Hirsch mit 18 Enden, im Hintergrund das Jagdschloss Jägertal

Gemälde

Beschreibung

Ein stattlicher Achtzehnender ist nahezu bildfüllend vor weiten Landschaftsausblick gesetzt, rechts schließen sich ein hoher Baum und Buschwerk an. Im Hintergrund links erkennt man ein Jagdhaus aus drei einzelnen Pavillons mit Walmdach sowie einem lang gestreckten Gebäude dahinter. Es handelt sich um das Jagdhaus mit der Anlage im Jägertal bei Romrod (Oberhessen).
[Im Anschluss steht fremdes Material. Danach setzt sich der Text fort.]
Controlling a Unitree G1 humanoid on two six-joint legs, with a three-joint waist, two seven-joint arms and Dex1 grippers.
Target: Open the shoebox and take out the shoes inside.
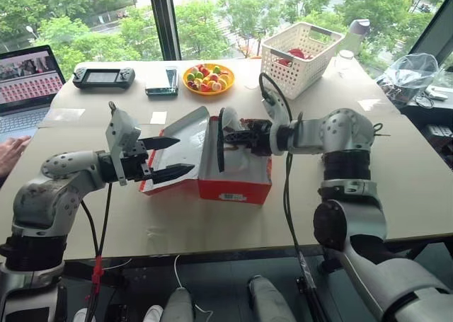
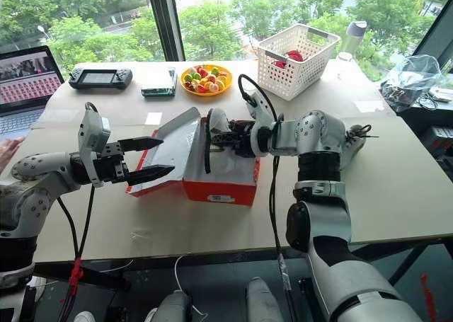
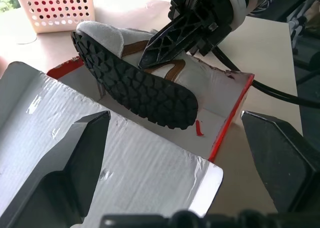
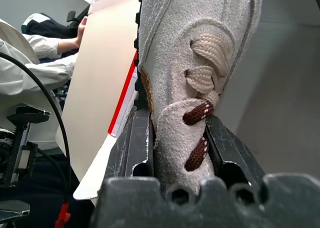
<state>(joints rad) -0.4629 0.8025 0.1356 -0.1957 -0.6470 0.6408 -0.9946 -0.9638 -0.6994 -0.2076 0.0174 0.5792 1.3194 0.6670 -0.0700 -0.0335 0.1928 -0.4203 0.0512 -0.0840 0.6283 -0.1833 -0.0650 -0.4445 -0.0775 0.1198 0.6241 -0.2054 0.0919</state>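
Observation:
The red shoebox (image 1: 237,189) lies open mid-table, its grey-white lid (image 1: 185,141) tilted up toward my left. My right gripper (image 1: 229,136) is shut on a light grey lace-up shoe (image 3: 135,82), held on its side above the box with the black treaded sole facing the lid. The right wrist view shows both fingers (image 4: 132,150) pinching the shoe's upper (image 4: 195,62) near the laces. My left gripper (image 1: 185,156) stands open just in front of the lid's edge with nothing between its fingers. The shoe and lid hide most of the box's inside.
A white basket (image 1: 301,56) stands at the back right beside a bottle (image 1: 357,28). A yellow plate of sweets (image 1: 208,78), a phone (image 1: 163,81) and a game console (image 1: 103,76) lie along the back. A laptop (image 1: 28,81) and a person's hand (image 1: 10,152) are at the left.

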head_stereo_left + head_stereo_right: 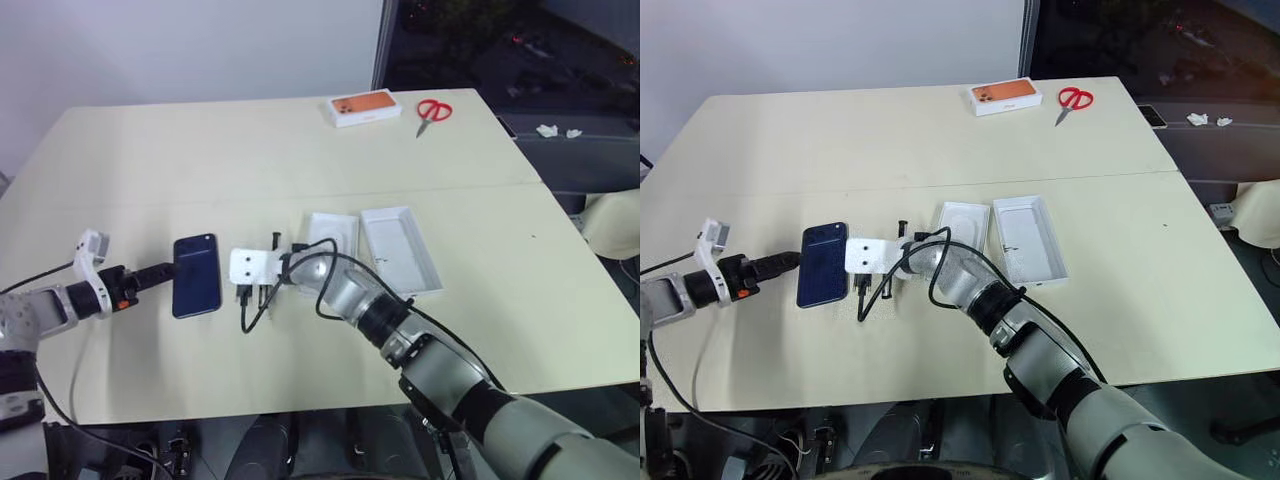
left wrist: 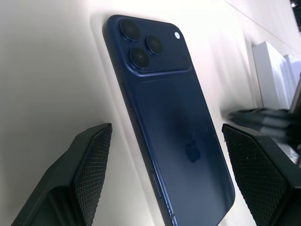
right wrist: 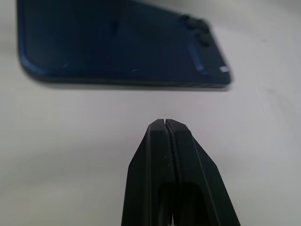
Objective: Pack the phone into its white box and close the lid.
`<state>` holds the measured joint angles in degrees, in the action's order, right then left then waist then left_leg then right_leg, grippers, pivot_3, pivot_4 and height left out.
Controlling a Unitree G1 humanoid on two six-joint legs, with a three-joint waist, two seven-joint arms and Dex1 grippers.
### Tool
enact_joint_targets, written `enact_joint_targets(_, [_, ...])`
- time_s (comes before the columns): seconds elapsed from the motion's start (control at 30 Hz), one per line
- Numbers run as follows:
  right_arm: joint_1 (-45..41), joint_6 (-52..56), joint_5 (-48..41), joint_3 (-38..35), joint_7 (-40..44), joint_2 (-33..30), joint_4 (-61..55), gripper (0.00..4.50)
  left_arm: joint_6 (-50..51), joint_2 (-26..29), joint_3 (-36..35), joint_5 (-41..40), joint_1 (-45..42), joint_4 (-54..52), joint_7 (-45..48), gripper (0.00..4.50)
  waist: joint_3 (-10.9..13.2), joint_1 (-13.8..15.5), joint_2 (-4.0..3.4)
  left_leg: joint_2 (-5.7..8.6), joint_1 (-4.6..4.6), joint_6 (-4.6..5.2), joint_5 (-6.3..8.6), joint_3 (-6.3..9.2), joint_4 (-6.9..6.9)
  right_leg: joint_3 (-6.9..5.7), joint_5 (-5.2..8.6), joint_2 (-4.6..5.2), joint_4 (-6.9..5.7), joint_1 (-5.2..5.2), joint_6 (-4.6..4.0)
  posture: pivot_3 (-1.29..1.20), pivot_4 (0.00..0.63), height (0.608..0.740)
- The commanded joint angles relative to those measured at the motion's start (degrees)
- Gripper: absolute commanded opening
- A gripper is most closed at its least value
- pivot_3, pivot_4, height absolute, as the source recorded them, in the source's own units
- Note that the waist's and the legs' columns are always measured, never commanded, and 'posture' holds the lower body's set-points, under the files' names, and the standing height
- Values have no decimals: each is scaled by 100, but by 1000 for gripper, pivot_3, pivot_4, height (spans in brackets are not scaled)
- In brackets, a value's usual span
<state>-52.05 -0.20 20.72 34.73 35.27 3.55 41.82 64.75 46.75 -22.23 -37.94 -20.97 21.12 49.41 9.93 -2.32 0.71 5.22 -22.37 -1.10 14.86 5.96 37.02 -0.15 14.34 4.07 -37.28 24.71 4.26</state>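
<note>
A wide cream table [image 1: 300,160] spans the frame in the head views. At its middle, two open white shells lie side by side and touching: the deeper lid [image 1: 400,248] on the right and the shallower white box [image 1: 332,236] just left of it, both empty and mouth up. Left of centre the phone [image 1: 196,274] lies flat on the tabletop, dark navy back up, its camera cluster at the end toward the top of the frame.

The left gripper [image 1: 168,271] comes in from the left edge, level with the phone's middle; its black fingers [image 2: 89,169] stand wide apart on either side of the phone's long edge and hold nothing. The right gripper [image 3: 167,123] reaches across from the lower right to just beside the phone's right edge; its two fingers are pressed together, empty, with a strip of bare table between their tip and the phone.

Near the table's upper right lie an orange-topped white box [image 1: 366,108] and, right of it, red-handled scissors [image 1: 432,113].
</note>
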Motion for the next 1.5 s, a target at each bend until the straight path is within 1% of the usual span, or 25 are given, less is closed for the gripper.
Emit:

Anmerkung: Das brauntonige, eher helle Kolorit verweist auf Egers frühe Schaffensphase, während die feine malerische Ausführung bereits seine zunehmende künstlerische Sicherheit unter Beweis stellt; vgl. Vorlage für 004/001/027. Serzisko: Gerhard Kölsch beschreibt den Hirsch mit 18 Enden, siehe: Anzahl Enden Gemälde; auf der Rückseite ist er als 20-Ender beschrieben.

Maße

H 425 mm; B 350 mm; originaler Spannrahmen: 397 mm x 326 mm

Hersteller

Georg Adam Eger, sign.

Beschriftung

Sign. rs. r.u., Pinsel in Schwarz: „pinx GAEger." (GAE ligiert); bez. darüber, ebs.: „Diese[n] Hirsch von 20. Enden / haben Ihro Hochfurstl. [sic] / Durchleucht der Regie-[sic] rende Herr Landgraf / zu Hessen Darmstadt / d. 24. September 1754 / im Strauch. Zeller Forsts / geschossen". Auf Spannrahmen Aufkleber, hs. (spätes 19. Jh.): „Diese Geweihe befindet sich in Cranichstein".